A teacher appointed to the staff after me observed a year or two later that “They (some of the teachers), hate me, but they really hate you.” There was a certain continuity of hate there.

During my first year teaching at the school, a teacher made a violent threat against another teacher for refusing his sexual advances. When I reported the threat to a central office school administrator, the offending teacher began referring to me in conversations with other teachers as “the Jew.” Readers here may see connections to the authoritarian and hate-filled Trump and the town of Johnston.

Within three years of my hiring at this elementary school, I spent a year as a principal intern as part of a master’s degree program in school administration. I had to function as both a reading specialist and principal during that academic year. Since the school’s principal was incompetent, I worked two jobs at the same time and was paid for only one.

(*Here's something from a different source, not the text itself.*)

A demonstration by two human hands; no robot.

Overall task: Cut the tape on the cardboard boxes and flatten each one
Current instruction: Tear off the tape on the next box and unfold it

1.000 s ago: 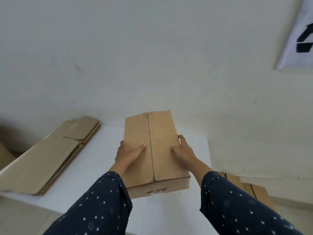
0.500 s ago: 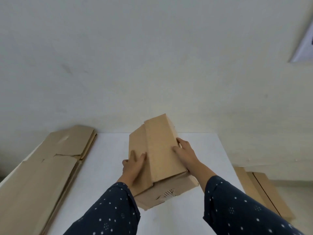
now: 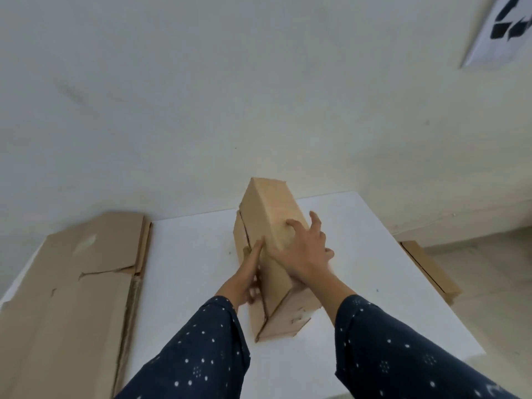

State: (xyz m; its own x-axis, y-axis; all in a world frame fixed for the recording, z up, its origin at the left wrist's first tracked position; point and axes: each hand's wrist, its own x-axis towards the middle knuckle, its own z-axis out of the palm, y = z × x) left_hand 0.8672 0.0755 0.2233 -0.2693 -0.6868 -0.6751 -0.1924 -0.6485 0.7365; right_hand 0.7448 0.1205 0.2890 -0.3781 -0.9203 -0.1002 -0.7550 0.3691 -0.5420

My most interesting day as a principal intern came when the school’s oil burner shut down because of a lack of oil. The school department had been getting oil deliveries only when the level on the oil tank was low because of budgetary problems. The day the oil burner stopped running was a cold day in January, and I attempted to keep the kids in school while waiting for an oil delivery. One teacher became incensed that I did not send the kids home, but thermometers in the classrooms were above the legal baseline for dismissing school. A year later the incensed teacher was a member of the interview committee at which I appeared to seek a principal’s position within the system. The resulting decision on that job was fairly predictable.

My next confrontation with hate was when I became a school counselor. The secretary of that department typed reports about students and their families, called social histories, and counselors would leave their reports in a box near that secretary’s desk. Within months of taking this new position in the district, that secretary began calling me “Mr. Matzoh Balls” whenever I left a completed report in her inbox. When I filed an official complaint with the school’s human rights coordinator (the secretary’s boss), my complaint was largely dismissed because he found that I reacted inappropriately to the secretary’s name calling and had not taken her name calling seriously (then why the complaint?).

The final debacle in Johnston came when a student in my caseload allegedly made a violent threat against other students. Within months I retired from the Johnston schools in circumstances that I am not able to discuss. That high school would be put on probation within a few years because of irregularities in its programs.

On my last day of work in Johnston, the superintendent of schools came into my counseling office and apologized for the treatment I had received over the 12 years I had worked in the district. He was the fourth superintendent in the school district in those 12 years and a nice guy, but atypical of the staff  in those schools. That superintendent was atypical of the aberrant norms supported by many in power in Johnston, many who worked in the town, and among some of those living in that town.

When I read Trump’s Democrats, I could see the frightening similarities between what happened to me and the horrific nepotism, hate, and bullying that I experienced in Johnston during my 12 years working in its schools. A person can almost taste the ethnocentrism in Johnston, Rhode Island!

Following up on an earlier article at CounterPunch,Teaching During a Pandemic” (September 23, 2020), the quality of the instruction my grandchild is receiving online in the New York City public schools is excellent.

Howard Lisnoff is a freelance writer. He is the author of Against the Wall: Memoir of a Vietnam-Era War Resister (2017).